In his speech, Professor Badrul Imam said being rich in the gas sector we were not able to properly utilise these resources.
"We have not been able to explore the sectors as much as the potential holds, which clearly states negligence in this regard. The current gas price crisis can be linked to this negligence towards the exploration of different gas sources," he said.
He said the way forward can be recognising the potentials for gas exploration, both onshore and offshore, and working immediately in this regard.
Imran Karim, president of Bangladesh Independent Power Producers Association, said, "Walking out of gas is not the practical way but we need to look for a way forward in this line."

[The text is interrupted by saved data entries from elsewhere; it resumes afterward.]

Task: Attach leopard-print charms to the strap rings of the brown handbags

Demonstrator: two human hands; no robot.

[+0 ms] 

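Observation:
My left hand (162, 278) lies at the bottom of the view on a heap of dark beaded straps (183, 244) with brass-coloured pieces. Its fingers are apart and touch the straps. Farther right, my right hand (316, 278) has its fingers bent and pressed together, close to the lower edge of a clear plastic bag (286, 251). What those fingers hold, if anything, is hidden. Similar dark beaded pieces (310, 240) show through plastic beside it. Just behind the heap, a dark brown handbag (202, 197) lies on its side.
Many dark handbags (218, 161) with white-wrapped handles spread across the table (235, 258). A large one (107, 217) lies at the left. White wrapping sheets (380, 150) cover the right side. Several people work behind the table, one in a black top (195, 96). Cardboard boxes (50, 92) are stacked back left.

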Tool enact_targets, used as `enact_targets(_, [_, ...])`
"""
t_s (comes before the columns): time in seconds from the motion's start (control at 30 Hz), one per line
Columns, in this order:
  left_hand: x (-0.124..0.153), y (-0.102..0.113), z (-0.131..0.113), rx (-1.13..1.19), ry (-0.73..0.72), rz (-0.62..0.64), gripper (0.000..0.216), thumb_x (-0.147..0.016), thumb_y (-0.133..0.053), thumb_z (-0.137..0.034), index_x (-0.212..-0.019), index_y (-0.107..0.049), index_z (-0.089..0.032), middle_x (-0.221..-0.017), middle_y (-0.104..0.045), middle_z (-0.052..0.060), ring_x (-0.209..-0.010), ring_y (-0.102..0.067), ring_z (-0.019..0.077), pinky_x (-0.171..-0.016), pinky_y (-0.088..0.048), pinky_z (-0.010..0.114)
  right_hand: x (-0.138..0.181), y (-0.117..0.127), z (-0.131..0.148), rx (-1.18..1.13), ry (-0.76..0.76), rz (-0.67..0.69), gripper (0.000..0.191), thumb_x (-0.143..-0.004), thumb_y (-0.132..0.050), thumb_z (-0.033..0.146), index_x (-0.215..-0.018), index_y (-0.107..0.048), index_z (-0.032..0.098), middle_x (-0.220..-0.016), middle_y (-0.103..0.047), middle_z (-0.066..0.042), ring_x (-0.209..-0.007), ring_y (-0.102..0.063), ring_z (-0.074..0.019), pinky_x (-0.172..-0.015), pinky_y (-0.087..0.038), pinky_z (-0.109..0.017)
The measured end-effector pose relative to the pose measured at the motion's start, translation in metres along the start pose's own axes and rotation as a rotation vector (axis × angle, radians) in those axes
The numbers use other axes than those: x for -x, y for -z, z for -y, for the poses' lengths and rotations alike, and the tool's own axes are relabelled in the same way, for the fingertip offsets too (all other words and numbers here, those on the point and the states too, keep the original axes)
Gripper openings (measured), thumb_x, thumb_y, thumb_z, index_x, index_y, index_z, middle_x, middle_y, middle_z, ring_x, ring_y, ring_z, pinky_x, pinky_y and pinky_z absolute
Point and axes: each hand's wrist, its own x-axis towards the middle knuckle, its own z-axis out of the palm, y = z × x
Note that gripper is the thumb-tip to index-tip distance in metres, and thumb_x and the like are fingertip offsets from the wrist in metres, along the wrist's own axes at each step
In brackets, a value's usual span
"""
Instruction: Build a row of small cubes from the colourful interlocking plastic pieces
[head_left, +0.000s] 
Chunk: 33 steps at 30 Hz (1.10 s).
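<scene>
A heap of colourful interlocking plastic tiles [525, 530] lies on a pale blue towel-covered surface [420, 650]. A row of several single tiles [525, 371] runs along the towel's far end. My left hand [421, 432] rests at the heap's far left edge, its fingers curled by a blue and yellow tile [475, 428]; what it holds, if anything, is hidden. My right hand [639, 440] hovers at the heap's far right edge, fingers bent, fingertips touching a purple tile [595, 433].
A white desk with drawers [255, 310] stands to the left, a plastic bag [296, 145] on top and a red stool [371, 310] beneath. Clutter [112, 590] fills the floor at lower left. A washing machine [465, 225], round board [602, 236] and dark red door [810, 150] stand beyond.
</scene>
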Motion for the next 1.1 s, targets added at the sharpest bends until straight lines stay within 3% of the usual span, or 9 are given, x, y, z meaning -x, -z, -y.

HFO/Gas based energy power plants can be of big potential for the coming years, he added.
The ongoing gas crisis needs to be addressed through short-, medium- and long-term measures. Resolving the LNG issue should not be the only measure, rather enhancing efficiency in gas use in power plants, reducing captive power generation, promoting clean-energy based power generation are also important to address the crisis, according to the CPD.
Among others, Engr Mohammad Hossain, director general of Power Cell, and Razeeb Haider, and director at Bangladesh Textile Mills Association, also spoke at the programme.
Dr Fahmida Khatun, executive director at the CPD, chaired the session.